En conséquence, les forces qu’ils déploient convergent au but de la Destinée, accélèrent la formation de l’unité qui serait retardée par des forces employées en sens contraire de la fonction. En vérité, plus on médite les lois générales de la vie dans les corps organisés, mieux on comprend les causes réelles du mouvement social. Ce rapport que nous venons de signaler entre l’exercice de la fonction et le développement de l’unité humaine est une loi très-vulgairement connue, que tout le monde a pu observer dans la vie ordinaire. Chacun sait que l’exercice d’un organe, pourvu qu’il ait lieu entre certaines limites et suivant la fonction, détermine des développements que l’organe n’aurait jamais atteints dans l’état de repos ou par un travail contraire à sa nature.

On sait également que la formation plus complète de l’organe ainsi obtenu réagit sur la fonction qui s’exécute mieux et plus facilement. Les organes de la nutrition, fonctionnant à l’origine même de la vie, ne doivent-ils pas tous leurs développements successifs au travail dont ils sont chargés ?

Il semblerait peut-être, d’après ce que nous avons dit sur le mouvement d’évolution des sociétés, que l’homme reste sans influence pour le modifier en quoi que ce soit, et que les destinées sociales s’accomplissent sans l’intervention de sa volonté.
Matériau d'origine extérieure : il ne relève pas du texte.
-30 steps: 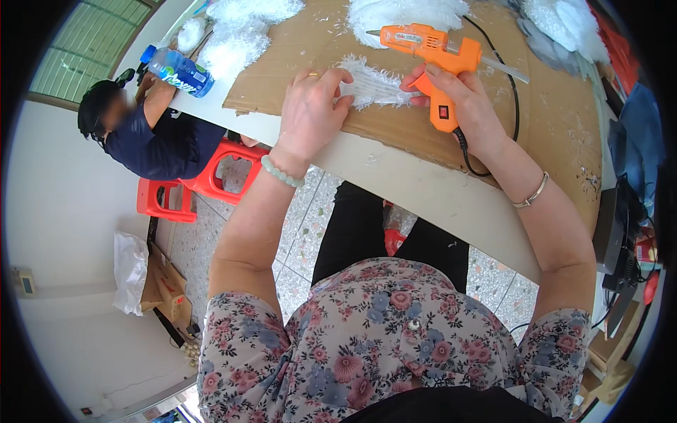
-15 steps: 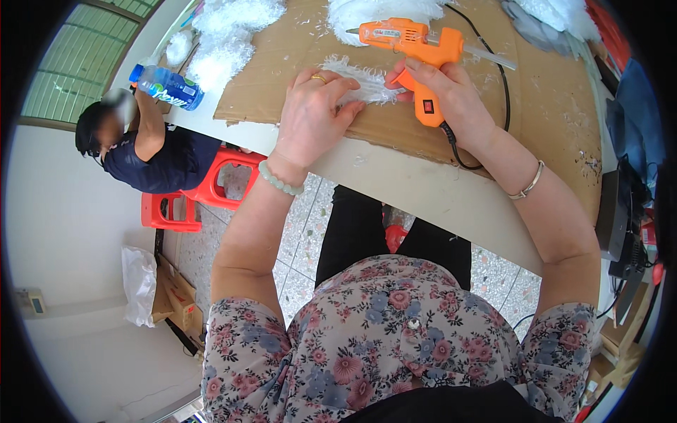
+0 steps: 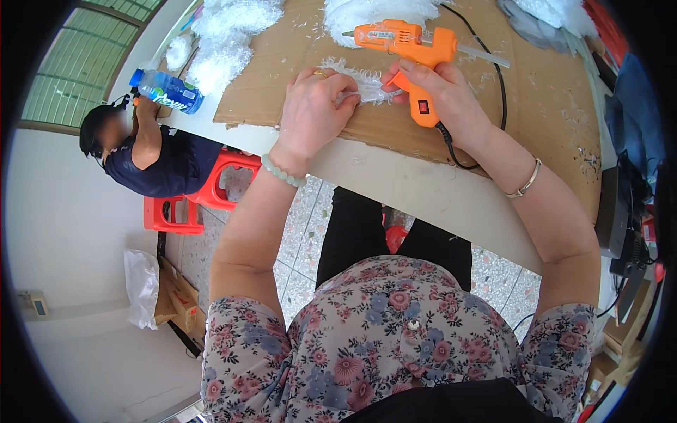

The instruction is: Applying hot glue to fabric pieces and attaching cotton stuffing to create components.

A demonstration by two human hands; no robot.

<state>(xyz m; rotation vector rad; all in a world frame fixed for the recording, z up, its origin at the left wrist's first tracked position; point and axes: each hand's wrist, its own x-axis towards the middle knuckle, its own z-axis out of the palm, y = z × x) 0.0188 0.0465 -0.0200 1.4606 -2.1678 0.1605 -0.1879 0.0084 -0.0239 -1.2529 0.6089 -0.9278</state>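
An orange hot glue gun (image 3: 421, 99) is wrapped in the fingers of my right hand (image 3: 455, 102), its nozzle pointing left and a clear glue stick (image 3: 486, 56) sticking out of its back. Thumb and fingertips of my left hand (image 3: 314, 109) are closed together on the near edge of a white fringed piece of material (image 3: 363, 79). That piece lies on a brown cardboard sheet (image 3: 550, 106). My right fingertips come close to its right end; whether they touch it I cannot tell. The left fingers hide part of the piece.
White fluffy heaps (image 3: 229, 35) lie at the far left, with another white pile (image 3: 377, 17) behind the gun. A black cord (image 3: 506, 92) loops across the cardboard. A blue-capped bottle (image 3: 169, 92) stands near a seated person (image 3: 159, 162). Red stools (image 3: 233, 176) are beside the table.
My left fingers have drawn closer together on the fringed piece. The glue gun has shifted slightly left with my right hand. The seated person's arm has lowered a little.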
De ce qu’il existe des lois immuables qui règlent le développement de l’humanité, il ne résulte pas que l’activité libre de l’homme n’ait point la possibilité d’entraver ou de faciliter l’exécution de ces lois. De même que la vie individuelle peut être contrariée et anéantie par la faute de celui qui la possède, sans qu’il ait pourtant la faculté de changer rien à ses lois, de même la vie générale de l’humanité peut être arrêtée dans ses développements par les erreurs persistantes des générations. Les lois sociales ne sont pas plus de la compétence de l’homme que les lois naturelles des autres ordres. Il ne lui appartient pas de les créer. Sa tâche est de les découvrir et de régler ses actes d’après leurs exigences.